结果:基线年龄(51.3±10.6岁)与所有甲基化年龄(mAge)时钟显着相关,相关性范围为0.83至0.95;所有p<2.2e-16。虽然所有干预措施在mAge时钟之间的变化方面没有差异,较高的Green-Med饮食依从性与较低的18个月相对变化相关(即,更大的mAge衰减)在Li和HannummAge中(分别为β=-0.41,p=0.004和β=-0.38,p=0.03;多变量模型)。更大的LimAge衰减(多变量模型根据年龄调整,性别,基线mAge,和体重减轻)主要受到Mankai(β=-1.8;p=0.061)和绿茶(β=-1.57;p=0.0016)的较高摄入量的影响,并且与升高的尿液多酚相对应:羟基酪醇,酪醇,和尿石素C(全部p<0.05)和尿石素A(p=0.08),在绿色植物中非常常见。
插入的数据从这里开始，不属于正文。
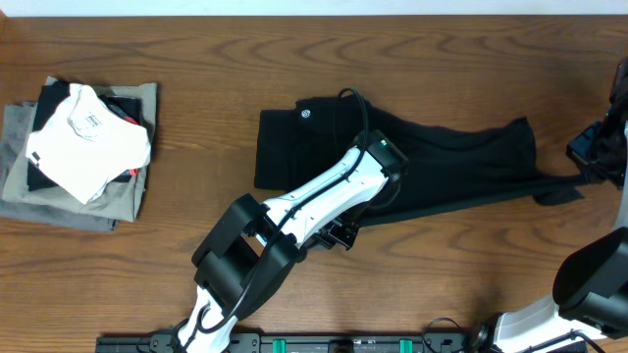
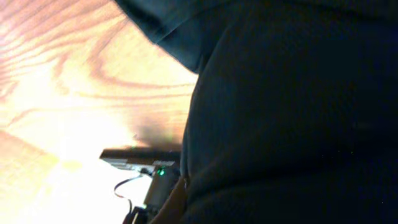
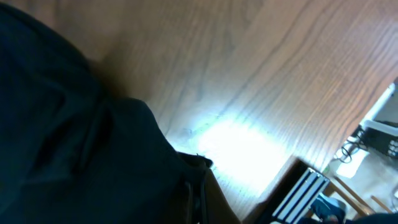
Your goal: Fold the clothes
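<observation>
**Overhead.** Black garment [image 1: 442,157] lies mid-surface, spread roughly 9-to-3 o'clock and only partly flat. Its near hem is drawn into a straight, taut line running from about 7 o'clock of the cloth out to 3 o'clock. That line ends at the right end effector [image 1: 587,169], at the far 3 o'clock edge of the surface [image 1: 196,59]. The jaws are not seen directly, but the tension reads as a clamp on the hem corner. Judgement: the pull is there to straighten the edge before a fold. The left end effector [image 1: 385,167] sits over the garment's middle, black against black, so I cannot tell whether it is wide, narrow or gripping. It is likely pinning or pinching the cloth as an anchor against that pull. A stack of folded clothes [image 1: 83,147], white top uppermost, sits well apart at 9 o'clock.

**Left wrist.** Dark fabric [image 2: 292,112] fills everything from 12 through 6 o'clock, very close to the lens. Bare wood [image 2: 74,74] shows at 9 o'clock. No fingers are visible, so the state is unconfirmed. The garment is directly at or under this end effector.

**Right wrist.** The garment [image 3: 68,137] occupies 7 to 10 o'clock and narrows into a bunched strip toward 6 o'clock, where the fingers would be. Wood [image 3: 249,62] shows elsewhere. This is consistent with a hold on the corner.
</observation>
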Tool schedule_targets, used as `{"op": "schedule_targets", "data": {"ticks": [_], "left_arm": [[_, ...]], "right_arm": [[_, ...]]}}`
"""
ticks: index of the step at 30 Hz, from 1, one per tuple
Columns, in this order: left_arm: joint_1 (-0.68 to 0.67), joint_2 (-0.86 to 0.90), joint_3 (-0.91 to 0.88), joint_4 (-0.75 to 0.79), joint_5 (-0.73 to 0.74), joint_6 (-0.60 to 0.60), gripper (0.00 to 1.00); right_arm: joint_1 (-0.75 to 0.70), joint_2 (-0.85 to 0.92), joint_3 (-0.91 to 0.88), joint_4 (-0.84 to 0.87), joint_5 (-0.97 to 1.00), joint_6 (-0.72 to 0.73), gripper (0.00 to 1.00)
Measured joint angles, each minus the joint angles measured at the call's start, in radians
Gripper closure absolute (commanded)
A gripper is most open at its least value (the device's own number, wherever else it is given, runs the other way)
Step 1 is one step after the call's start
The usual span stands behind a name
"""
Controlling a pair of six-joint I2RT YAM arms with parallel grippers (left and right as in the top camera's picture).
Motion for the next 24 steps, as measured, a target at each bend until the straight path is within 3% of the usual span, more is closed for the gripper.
{"op": "schedule_targets", "data": {"ticks": [5,7,9,13,16,21,24], "left_arm": [[0.001,0.000,0.000,-0.002,-0.030,-0.011,0.43],[0.001,0.000,0.000,-0.002,-0.034,-0.013,0.22],[0.002,0.000,0.000,-0.002,-0.040,-0.018,0.20],[0.002,0.000,0.000,-0.002,-0.043,-0.018,0.20],[0.002,-0.001,0.000,-0.002,-0.044,-0.018,0.19],[0.002,-0.007,0.000,0.009,-0.038,-0.012,0.09],[0.002,-0.014,0.000,0.090,0.028,0.016,0.07]], "right_arm": [[0.000,0.000,-0.030,0.010,0.019,0.010,0.98],[0.000,0.000,-0.031,0.025,0.024,0.012,0.87],[0.000,0.000,-0.032,0.043,0.031,0.011,0.57],[0.000,0.000,-0.033,0.082,0.026,-0.033,0.27],[0.000,0.000,-0.033,0.102,0.014,-0.064,0.27],[0.000,0.000,-0.033,0.127,-0.031,-0.106,0.26],[0.000,0.000,-0.033,0.154,-0.077,-0.137,0.25]]}}
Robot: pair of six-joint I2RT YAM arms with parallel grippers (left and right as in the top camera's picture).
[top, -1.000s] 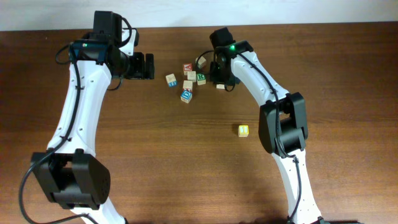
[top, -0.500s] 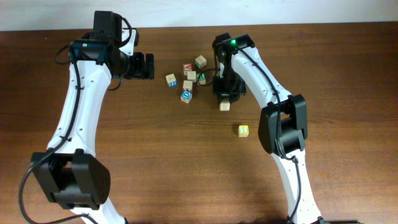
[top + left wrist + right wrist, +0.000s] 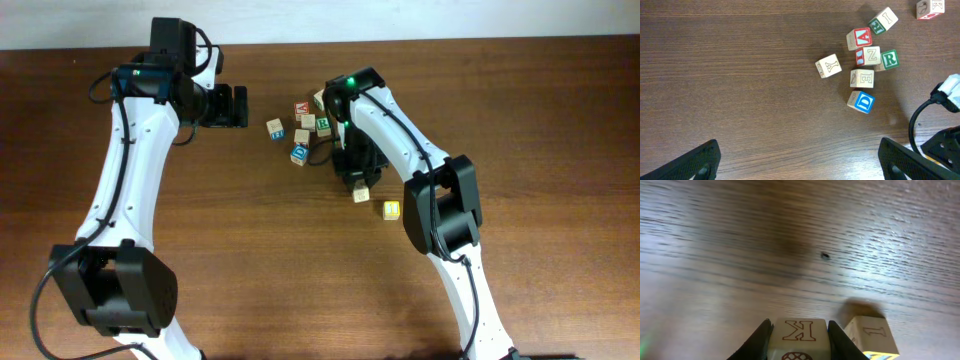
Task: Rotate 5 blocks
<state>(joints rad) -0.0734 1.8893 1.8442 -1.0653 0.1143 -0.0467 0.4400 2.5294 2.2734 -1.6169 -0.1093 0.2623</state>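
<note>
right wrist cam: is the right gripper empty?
No, a pale K block sits pinched between the two fingers of the right gripper.

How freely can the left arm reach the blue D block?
Probably yes: the left gripper is open, and bare table surrounds the blue D block except toward the E block.

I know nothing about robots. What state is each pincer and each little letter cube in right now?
Left pincer: wide open, empty.
Right pincer: closed on the K cube.
K cube: gripped between the pincer's fingers.
Yellow-sided cube: loose, standing alone.
Green R cube: loose, R facing up.
Blue D cube: loose, D facing up.
Y cube: loose, Y facing up.
</note>
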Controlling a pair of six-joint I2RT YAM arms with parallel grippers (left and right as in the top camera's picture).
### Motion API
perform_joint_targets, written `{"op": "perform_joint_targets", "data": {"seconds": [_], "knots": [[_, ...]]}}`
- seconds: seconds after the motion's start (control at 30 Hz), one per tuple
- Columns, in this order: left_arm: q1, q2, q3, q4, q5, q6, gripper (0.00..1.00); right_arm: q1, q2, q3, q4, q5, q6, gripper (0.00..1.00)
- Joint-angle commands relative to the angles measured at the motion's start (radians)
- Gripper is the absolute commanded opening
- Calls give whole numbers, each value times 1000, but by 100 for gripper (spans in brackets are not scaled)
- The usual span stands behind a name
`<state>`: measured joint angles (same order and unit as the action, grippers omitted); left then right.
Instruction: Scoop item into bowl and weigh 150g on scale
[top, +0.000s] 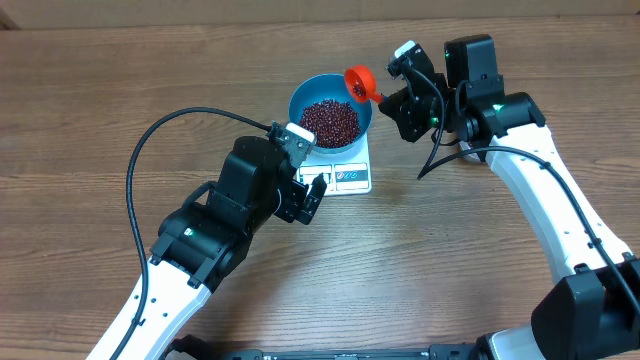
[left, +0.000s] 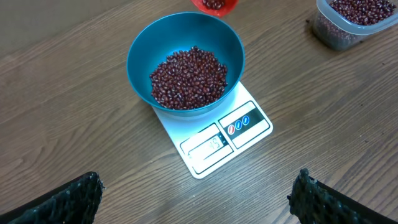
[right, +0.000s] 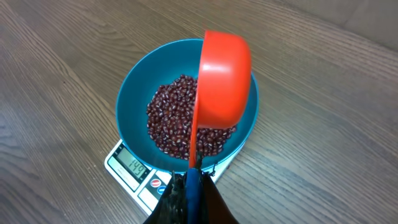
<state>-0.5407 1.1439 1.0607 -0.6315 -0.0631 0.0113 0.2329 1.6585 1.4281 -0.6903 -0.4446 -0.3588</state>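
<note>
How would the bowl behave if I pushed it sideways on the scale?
Probably heavy for its size: the bowl holds a heap of beans. Its rim overhangs the scale, so a low push likely slides it, while a push at the rim might tip it. Loose beans would probably shift and could spill.

surface: brown wood-grain table | finish: matte, grain running lengthwise | light: even, soft, faint shadows
</note>
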Motion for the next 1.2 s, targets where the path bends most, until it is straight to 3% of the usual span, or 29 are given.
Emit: {"op": "perform_joint_targets", "data": {"seconds": [0.0, 0.1, 0.33, 0.43, 0.73, 0.83, 1.0, 1.1, 1.17], "knots": [[4, 2, -3, 0, 2, 19, 100, 22, 6, -7, -16, -6, -16, 3], [4, 2, -3, 1, 2, 19, 100, 24, 6, -7, -2, 75, -22, 4], [4, 2, -3, 0, 2, 19, 100, 24, 6, -7, 13, 34, 3, 4], [4, 2, -3, 0, 2, 19, 100, 28, 6, -7, -3, 31, -56, 4], [4, 2, -3, 0, 2, 19, 100, 28, 6, -7, 16, 34, 3, 4], [4, 2, -3, 1, 2, 19, 100, 30, 6, -7, 1, 32, -64, 4], [4, 2, -3, 0, 2, 19, 100, 30, 6, -7, 11, 14, -19, 4], [4, 2, -3, 1, 1, 19, 100, 34, 6, -7, 6, 100, -47, 4], [4, 2, -3, 0, 2, 19, 100, 34, 6, -7, 15, 40, -6, 4]]}}
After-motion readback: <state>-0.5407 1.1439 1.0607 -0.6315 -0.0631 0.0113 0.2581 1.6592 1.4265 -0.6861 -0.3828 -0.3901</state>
总的来说,在干预结束时,接受任何一种MED式饮食的参与者在观察到的和预期的LimAge之间有约8.9个月的有利差异(p=0.02).
结论:这项研究表明,MED和绿色MED饮食增加多酚摄入量,比如绿茶和曼凯,与生物衰老成反比。据我们所知,这是第一个表明多酚摄入之间潜在联系的临床试验,尿多酚,和生物老化。
背景:ClinicalTrials.gov,NCT03020186。
方法:我们计算了不同世代的不同生物衰老表观遗传时钟(Horvath2013,Hannum2013,Li2018,Horvath皮肤和血液2018,PhenoAge2018,PCGrimAge2022),他们相应的年龄和内在年龄加速度,和DunedinPACE,全部基于256名腹部肥胖或血脂异常参与者的DNA甲基化(IlluminaEPIC阵列;预先指定的次要结果),在18个月DIRECTPLUS随机对照试验之前和之后。分配了三种干预措施:健康饮食指南,地中海(MED)饮食,富含多酚,低红/加工肉绿色MED饮食。两个MED组每天食用28克核桃(+440mg/天多酚)。Green-MED组食用绿茶(3-4杯/天)和Mankai(Wolfiaglobosa菌株)500毫升绿色奶昔(800毫克/天的多酚)。通过问卷调查和尿液多酚代谢组学(高效液相色谱四极杆飞行时间)评估对Green-MED饮食的依从性。
结果:基线年龄(51.3±10.6岁)与所有甲基化年龄(mAge)时钟显着相关,相关性范围为0.83至0.95;所有p<2.2e-16。虽然所有干预措施在mAge时钟之间的变化方面没有差异,较高的Green-Med饮食依从性与较低的18个月相对变化相关(即,更大的mAge衰减)在Li和HannummAge中(分别为β=-0.41,p=0.004和β=-0.38,p=0.03;多变量模型)。更大的LimAge衰减(多变量模型根据年龄调整,性别,基线mAge,和体重减轻)主要受到Mankai(β=-1.8;p=0.061)和绿茶(β=-1.57;p=0.0016)的较高摄入量的影响,并且与升高的尿液多酚相对应:羟基酪醇,酪醇,和尿石素C(全部p<0.05)和尿石素A(p=0.08),在绿色植物中非常常见。总的来说,在干预结束时,接受任何一种MED式饮食的参与者在观察到的和预期的LimAge之间有约8.9个月的有利差异(p=0.02).
结论:这项研究表明,MED和绿色MED饮食增加多酚摄入量,比如绿茶和曼凯,与生物衰老成反比。据我们所知,这是第一个表明多酚摄入之间潜在联系的临床试验,尿多酚,和生物老化。
背景:ClinicalTrials.gov,NCT03020186。